This Service Agreement is entered into on Tuesday, September 1st, 2015 at 9:04am PDT between "RidgeStar" (a division of North Ridge Software, Inc.) located at 1112 11th Street #302; Bellingham WA 98225-6654 and the "Client" (identified at the bottom of this document).
For and in consideration of the mutual benefits to be derived herefrom, it is agreed by and between the parties as follows:
The result of the Services (RidgeStar originated Web Pages, graphic images, etc.) performed for Client by RidgeStar shall remain the property of RidgeStar. Items that are the result of solicitations done by RidgeStar via the Internet on behalf of Client shall be the property of the Client.
In the event that either party to this Agreement terminates operation and no successor organization is identified that accepts the responsibilities of the party, the items prepared as a result of this Agreement will become the property of the surviving party (if the surviving party desires it).
Confidential and Proprietary
Any information identified as "Confidential" or "Proprietary" provided by either party to the other shall be deemed to be confidential and is not to be disclosed unless the receiving party is instructed to do so by the disclosing party. Client recognizes that any information published by RidgeStar at Client's request via the Internet will be treated as non-Confidential by RidgeStar.

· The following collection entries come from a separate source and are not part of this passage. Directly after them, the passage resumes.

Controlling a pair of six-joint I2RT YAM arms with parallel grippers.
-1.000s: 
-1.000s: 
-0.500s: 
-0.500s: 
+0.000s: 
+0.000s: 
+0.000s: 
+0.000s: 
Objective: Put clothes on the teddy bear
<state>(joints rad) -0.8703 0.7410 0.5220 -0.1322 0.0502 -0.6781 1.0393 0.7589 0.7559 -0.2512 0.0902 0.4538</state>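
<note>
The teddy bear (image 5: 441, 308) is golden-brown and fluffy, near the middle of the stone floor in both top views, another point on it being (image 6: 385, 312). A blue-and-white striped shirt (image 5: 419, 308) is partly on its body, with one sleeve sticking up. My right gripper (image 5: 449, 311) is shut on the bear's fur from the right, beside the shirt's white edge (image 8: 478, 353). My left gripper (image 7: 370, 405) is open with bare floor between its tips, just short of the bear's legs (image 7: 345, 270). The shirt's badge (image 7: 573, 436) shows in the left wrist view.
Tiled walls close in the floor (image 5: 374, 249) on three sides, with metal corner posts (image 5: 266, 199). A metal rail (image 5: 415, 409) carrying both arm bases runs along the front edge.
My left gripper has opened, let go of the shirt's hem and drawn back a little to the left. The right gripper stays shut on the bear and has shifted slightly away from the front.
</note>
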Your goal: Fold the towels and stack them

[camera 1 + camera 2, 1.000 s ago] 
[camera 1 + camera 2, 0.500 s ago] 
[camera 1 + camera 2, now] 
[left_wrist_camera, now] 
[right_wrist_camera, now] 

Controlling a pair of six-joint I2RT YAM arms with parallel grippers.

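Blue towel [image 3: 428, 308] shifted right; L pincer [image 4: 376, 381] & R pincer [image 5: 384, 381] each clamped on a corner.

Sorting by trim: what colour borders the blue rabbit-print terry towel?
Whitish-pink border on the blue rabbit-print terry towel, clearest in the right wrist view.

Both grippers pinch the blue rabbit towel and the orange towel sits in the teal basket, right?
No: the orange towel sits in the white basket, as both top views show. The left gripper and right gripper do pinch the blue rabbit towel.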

Client warrants that it has the right to publish any materials, concepts, graphics or programs that may be provided to RidgeStar for inclusion in Services provided to Client. Client will indemnify RidgeStar and hold RidgeStar harmless from and against any loss, cost, liability or expense (including reasonable attorney's fees) arising out of any breach or claimed breach of this warranty. In addition to holding RidgeStar harmless and defending it against infringement arising out of the publication of Client's material, Client shall indemnify RidgeStar against any claim of infringement of copyright, trademark, patent, trade secret or other third party proprietary rights related to the Client's published information.
RidgeStar will perform the requested Services in a professional manner, conforming to generally accepted practices within the Computer Services industry. RidgeStar makes no other warranties, expressed or implied, relating to its services. In no event shall RidgeStar be liable to Client for lost profits, consequential, special, incidental, indirect or punitive damages of any kind whatsoever, regardless of the basis of the claim, whether in contract, tort, strict liability or other legal or equitable theory whether or not RidgeStar has been advised of the possibility of such damages.
This Agreement shall be effective from the date first listed above and shall terminate when either party provides the other with a 30 day termination notification, in writing. Services that have already been completed by RidgeStar will be paid in full by Client, whether any related duration has expired or not.
The following legal issues identify general conditions associated with this Agreement. The titles of each section of this Agreement are cosmetic and should not be interpreted as having legal purposes or meaning.
Any dispute arising as a result of this Agreement that cannot be resolved by the parties to the Agreement will be resolved via binding arbitration in accordance with then applicable American Arbitration Association procedures.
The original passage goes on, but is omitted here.